To do
Show every line below where "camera" can be found.

** Opening Collected material block **

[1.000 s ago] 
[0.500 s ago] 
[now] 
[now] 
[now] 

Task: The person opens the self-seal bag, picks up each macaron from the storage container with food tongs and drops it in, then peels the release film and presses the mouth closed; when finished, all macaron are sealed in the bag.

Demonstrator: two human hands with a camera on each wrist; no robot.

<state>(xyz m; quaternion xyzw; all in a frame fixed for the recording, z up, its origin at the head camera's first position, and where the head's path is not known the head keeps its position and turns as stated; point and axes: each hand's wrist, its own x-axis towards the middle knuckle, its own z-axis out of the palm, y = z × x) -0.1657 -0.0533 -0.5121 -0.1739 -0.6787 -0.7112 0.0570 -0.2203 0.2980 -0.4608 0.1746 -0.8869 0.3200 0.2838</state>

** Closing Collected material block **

Your solution
Demonstrator: two human hands with a camera on each wrist; no robot.
<state>(xyz m; quaternion xyzw; all in a frame fixed for the recording, z up, its origin at the head camera's first position, and where the head's path is not known the head keeps its position and turns as stated; point and axes: each hand's wrist, its own x-axis towards the middle knuckle, its own z-axis out of the palm, y = z × x) -0.1657 -0.0533 -0.5121 -0.1739 -0.6787 -0.7112 0.0570 -0.2203 0.2980 -0.4608 0.1746 -0.8869 0.3200 0.2838</state>

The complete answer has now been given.